Records drawn from a dataset:

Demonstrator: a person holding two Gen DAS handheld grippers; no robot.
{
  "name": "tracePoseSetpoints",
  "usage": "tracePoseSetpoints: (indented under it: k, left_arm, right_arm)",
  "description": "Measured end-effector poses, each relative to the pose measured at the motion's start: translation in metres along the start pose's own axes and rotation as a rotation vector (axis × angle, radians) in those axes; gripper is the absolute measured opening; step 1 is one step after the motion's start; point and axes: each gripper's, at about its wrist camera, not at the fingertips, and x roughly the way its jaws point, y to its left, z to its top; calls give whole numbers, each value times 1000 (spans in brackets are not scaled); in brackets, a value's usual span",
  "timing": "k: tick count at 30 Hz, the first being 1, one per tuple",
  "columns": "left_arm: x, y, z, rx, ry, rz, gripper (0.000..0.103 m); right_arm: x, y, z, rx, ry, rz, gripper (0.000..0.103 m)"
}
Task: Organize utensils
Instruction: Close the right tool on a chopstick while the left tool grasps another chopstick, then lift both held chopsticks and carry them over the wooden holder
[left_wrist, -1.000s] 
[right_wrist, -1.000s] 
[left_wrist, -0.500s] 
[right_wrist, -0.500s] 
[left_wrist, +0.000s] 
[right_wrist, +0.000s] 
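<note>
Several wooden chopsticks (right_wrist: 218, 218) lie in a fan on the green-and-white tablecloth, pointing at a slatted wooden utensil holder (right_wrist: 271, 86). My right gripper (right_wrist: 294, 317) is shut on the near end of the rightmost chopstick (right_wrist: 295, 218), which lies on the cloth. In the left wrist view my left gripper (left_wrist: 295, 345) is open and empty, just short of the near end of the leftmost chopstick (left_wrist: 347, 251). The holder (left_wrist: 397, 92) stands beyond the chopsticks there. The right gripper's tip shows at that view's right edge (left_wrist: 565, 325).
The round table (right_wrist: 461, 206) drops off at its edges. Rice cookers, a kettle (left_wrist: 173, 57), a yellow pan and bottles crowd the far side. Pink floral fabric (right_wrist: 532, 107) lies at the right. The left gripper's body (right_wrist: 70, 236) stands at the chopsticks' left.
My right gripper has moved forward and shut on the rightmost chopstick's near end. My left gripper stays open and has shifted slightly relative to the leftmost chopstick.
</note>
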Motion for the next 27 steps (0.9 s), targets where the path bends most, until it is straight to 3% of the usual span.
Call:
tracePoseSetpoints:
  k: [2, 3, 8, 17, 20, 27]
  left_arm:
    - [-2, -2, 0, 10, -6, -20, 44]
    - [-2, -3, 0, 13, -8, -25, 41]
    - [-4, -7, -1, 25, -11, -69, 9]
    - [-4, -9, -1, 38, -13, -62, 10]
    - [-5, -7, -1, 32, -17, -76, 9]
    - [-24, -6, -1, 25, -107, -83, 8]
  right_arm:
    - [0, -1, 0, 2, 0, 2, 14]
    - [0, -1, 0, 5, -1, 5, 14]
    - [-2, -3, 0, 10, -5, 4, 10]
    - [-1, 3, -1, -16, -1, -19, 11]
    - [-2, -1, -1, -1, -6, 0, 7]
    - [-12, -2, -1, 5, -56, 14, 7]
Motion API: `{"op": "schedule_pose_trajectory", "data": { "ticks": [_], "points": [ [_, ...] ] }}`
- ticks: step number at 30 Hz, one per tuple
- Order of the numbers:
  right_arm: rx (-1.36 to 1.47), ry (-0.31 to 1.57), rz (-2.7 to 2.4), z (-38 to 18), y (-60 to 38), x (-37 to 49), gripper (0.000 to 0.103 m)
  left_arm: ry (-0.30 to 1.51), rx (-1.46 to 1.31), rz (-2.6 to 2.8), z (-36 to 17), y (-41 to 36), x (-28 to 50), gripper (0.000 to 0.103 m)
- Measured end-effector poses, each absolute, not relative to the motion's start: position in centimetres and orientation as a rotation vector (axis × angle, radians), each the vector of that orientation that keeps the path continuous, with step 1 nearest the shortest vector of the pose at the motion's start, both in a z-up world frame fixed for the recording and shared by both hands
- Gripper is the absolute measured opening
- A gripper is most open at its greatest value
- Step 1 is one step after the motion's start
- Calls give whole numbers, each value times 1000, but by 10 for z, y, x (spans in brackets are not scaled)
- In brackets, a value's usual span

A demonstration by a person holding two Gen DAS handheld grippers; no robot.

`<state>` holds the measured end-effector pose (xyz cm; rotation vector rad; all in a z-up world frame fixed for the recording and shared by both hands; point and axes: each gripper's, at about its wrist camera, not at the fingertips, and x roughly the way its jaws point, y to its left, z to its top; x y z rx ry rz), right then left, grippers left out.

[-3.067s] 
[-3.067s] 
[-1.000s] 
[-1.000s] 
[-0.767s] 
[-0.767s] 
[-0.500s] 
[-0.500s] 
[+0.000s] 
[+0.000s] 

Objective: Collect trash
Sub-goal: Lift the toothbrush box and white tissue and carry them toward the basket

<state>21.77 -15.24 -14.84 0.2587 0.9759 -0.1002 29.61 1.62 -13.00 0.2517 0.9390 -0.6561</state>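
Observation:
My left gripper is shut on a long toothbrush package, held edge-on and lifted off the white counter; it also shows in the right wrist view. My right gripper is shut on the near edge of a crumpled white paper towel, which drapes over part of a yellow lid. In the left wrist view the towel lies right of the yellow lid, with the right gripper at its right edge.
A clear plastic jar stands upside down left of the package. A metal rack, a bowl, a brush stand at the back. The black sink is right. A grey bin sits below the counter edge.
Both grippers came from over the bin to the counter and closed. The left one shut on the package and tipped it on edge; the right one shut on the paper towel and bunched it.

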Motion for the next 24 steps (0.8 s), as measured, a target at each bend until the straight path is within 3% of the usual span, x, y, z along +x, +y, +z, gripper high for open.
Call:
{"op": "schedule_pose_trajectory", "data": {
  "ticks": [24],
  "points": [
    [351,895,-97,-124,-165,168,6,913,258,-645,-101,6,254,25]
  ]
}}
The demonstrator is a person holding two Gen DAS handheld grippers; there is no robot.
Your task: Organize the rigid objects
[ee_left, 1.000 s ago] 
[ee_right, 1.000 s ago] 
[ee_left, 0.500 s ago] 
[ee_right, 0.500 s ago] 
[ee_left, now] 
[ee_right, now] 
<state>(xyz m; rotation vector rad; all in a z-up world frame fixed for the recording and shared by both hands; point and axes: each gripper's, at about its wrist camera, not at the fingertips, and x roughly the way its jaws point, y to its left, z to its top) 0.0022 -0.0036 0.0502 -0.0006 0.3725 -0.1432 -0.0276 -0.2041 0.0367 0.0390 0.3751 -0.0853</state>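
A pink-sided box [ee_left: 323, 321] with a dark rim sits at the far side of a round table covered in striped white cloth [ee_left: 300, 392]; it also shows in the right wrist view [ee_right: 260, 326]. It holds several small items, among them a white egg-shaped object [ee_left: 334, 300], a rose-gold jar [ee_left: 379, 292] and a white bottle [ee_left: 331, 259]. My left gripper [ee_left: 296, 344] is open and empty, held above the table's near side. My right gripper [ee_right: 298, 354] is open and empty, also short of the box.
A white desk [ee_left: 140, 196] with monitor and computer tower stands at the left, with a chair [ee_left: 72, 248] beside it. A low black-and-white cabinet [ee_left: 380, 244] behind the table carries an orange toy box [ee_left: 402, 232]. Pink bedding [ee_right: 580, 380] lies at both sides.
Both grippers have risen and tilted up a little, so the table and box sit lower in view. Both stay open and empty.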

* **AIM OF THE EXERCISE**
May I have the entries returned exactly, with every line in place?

* **TASK SOLUTION**
Demonstrator: a person holding two Gen DAS handheld grippers; no robot.
{
  "name": "tracePoseSetpoints",
  "usage": "tracePoseSetpoints: (indented under it: k, left_arm, right_arm)",
  "description": "Measured end-effector poses, each relative to the pose measured at the motion's start: translation in metres along the start pose's own axes and rotation as a rotation vector (axis × angle, radians) in those axes; gripper is the absolute measured opening; step 1 is one step after the motion's start; point and axes: each gripper's, at about its wrist camera, not at the fingertips, and x roughly the way its jaws point, y to its left, z to its top; calls give whole numbers, each value times 1000 (spans in brackets are not scaled); in brackets, a value's usual span",
  "timing": "k: tick count at 30 Hz, the first being 1, one per tuple",
  "columns": "left_arm: x, y, z, rx, ry, rz, gripper (0.000..0.103 m); right_arm: x, y, z, rx, ry, rz, gripper (0.000..0.103 m)"
}
Task: Organize utensils
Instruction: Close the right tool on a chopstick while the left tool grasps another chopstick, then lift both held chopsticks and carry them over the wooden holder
[left_wrist, -1.000s] 
[right_wrist, -1.000s] 
[left_wrist, -0.500s] 
[right_wrist, -0.500s] 
[left_wrist, +0.000s] 
[right_wrist, +0.000s] 
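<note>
Several wooden chopsticks (right_wrist: 218, 218) lie in a fan on the green-and-white tablecloth, pointing at a slatted wooden utensil holder (right_wrist: 271, 86). My right gripper (right_wrist: 294, 317) is shut on the near end of the rightmost chopstick (right_wrist: 295, 218), which lies on the cloth. In the left wrist view my left gripper (left_wrist: 295, 345) is open and empty, just short of the near end of the leftmost chopstick (left_wrist: 347, 251). The holder (left_wrist: 397, 92) stands beyond the chopsticks there. The right gripper's tip shows at that view's right edge (left_wrist: 565, 325).
The round table (right_wrist: 461, 206) drops off at its edges. Rice cookers, a kettle (left_wrist: 173, 57), a yellow pan and bottles crowd the far side. Pink floral fabric (right_wrist: 532, 107) lies at the right. The left gripper's body (right_wrist: 70, 236) stands at the chopsticks' left.
My right gripper has moved forward and shut on the rightmost chopstick's near end. My left gripper stays open and has shifted slightly relative to the leftmost chopstick.
</note>
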Motion for the next 27 steps (0.9 s), targets where the path bends most, until it is straight to 3% of the usual span.
Call:
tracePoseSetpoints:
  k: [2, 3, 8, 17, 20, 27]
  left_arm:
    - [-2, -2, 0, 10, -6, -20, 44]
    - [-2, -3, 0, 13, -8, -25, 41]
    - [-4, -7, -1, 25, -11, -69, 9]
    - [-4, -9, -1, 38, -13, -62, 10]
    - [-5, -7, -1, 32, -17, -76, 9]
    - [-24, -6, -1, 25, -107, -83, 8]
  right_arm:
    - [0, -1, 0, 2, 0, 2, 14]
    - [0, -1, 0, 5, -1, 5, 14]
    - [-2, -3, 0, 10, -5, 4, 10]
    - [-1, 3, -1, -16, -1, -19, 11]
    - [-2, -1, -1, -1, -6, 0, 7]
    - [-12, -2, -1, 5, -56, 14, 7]
Motion API: `{"op": "schedule_pose_trajectory", "data": { "ticks": [_], "points": [ [_, ...] ] }}`
- ticks: step number at 30 Hz, one per tuple
- Order of the numbers:
  right_arm: rx (-1.36 to 1.47), ry (-0.31 to 1.57), rz (-2.7 to 2.4), z (-38 to 18), y (-60 to 38), x (-37 to 49), gripper (0.000 to 0.103 m)
  left_arm: ry (-0.30 to 1.51), rx (-1.46 to 1.31), rz (-2.6 to 2.8), z (-36 to 17), y (-41 to 36), x (-28 to 50), gripper (0.000 to 0.103 m)
- Measured end-effector poses, each absolute, not relative to the motion's start: position in centimetres and orientation as a rotation vector (axis × angle, radians), each the vector of that orientation that keeps the path continuous, with step 1 nearest the shortest vector of the pose at the motion's start, both in a z-up world frame fixed for the recording and shared by both hands
- Gripper is the absolute measured opening
- A gripper is most open at its greatest value
- Step 1 is one step after the motion's start
- Calls give whole numbers, each value times 1000, but by 10 for z, y, x (spans in brackets are not scaled)
- In brackets, a value's usual span

A demonstration by a person holding two Gen DAS handheld grippers; no robot.

`<state>` holds the measured end-effector pose (xyz cm; rotation vector rad; all in a z-up world frame fixed for the recording and shared by both hands; point and axes: each gripper's, at about its wrist camera, not at the fingertips, and x roughly the way its jaws point, y to its left, z to its top; x y z rx ry rz), right then left, grippers left out.

[-3.067s] 
[-3.067s] 
[-1.000s] 
[-1.000s] 
[-0.767s] 
[-0.767s] 
[-0.500s] 
[-0.500s] 
[+0.000s] 
[+0.000s] 

Objective: Collect trash
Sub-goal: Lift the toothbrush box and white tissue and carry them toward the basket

<state>21.77 -15.24 -14.84 0.2587 0.9759 -0.1002 29.61 1.62 -13.00 0.2517 0.9390 -0.6561</state>
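Observation:
My left gripper is shut on a long toothbrush package, held edge-on and lifted off the white counter; it also shows in the right wrist view. My right gripper is shut on the near edge of a crumpled white paper towel, which drapes over part of a yellow lid. In the left wrist view the towel lies right of the yellow lid, with the right gripper at its right edge.
A clear plastic jar stands upside down left of the package. A metal rack, a bowl, a brush stand at the back. The black sink is right. A grey bin sits below the counter edge.
Both grippers came from over the bin to the counter and closed. The left one shut on the package and tipped it on edge; the right one shut on the paper towel and bunched it.
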
Motion for the next 24 steps (0.8 s), as measured, a target at each bend until the straight path is within 3% of the usual span, x, y, z along +x, +y, +z, gripper high for open.
Call:
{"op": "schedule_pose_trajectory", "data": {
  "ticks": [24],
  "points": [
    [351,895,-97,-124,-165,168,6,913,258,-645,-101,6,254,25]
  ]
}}
The demonstrator is a person holding two Gen DAS handheld grippers; there is no robot.
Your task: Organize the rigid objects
[ee_left, 1.000 s ago] 
[ee_right, 1.000 s ago] 
[ee_left, 0.500 s ago] 
[ee_right, 0.500 s ago] 
[ee_left, now] 
[ee_right, now] 
<state>(xyz m; rotation vector rad; all in a z-up world frame fixed for the recording and shared by both hands; point and axes: each gripper's, at about its wrist camera, not at the fingertips, and x roughly the way its jaws point, y to its left, z to its top) 0.0022 -0.0036 0.0502 -0.0006 0.3725 -0.1432 -0.0276 -0.2041 0.0367 0.0390 0.3751 -0.0853</state>
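A pink-sided box [ee_left: 323, 321] with a dark rim sits at the far side of a round table covered in striped white cloth [ee_left: 300, 392]; it also shows in the right wrist view [ee_right: 260, 326]. It holds several small items, among them a white egg-shaped object [ee_left: 334, 300], a rose-gold jar [ee_left: 379, 292] and a white bottle [ee_left: 331, 259]. My left gripper [ee_left: 296, 344] is open and empty, held above the table's near side. My right gripper [ee_right: 298, 354] is open and empty, also short of the box.
A white desk [ee_left: 140, 196] with monitor and computer tower stands at the left, with a chair [ee_left: 72, 248] beside it. A low black-and-white cabinet [ee_left: 380, 244] behind the table carries an orange toy box [ee_left: 402, 232]. Pink bedding [ee_right: 580, 380] lies at both sides.
Both grippers have risen and tilted up a little, so the table and box sit lower in view. Both stay open and empty.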

What the exercise asked for is complete.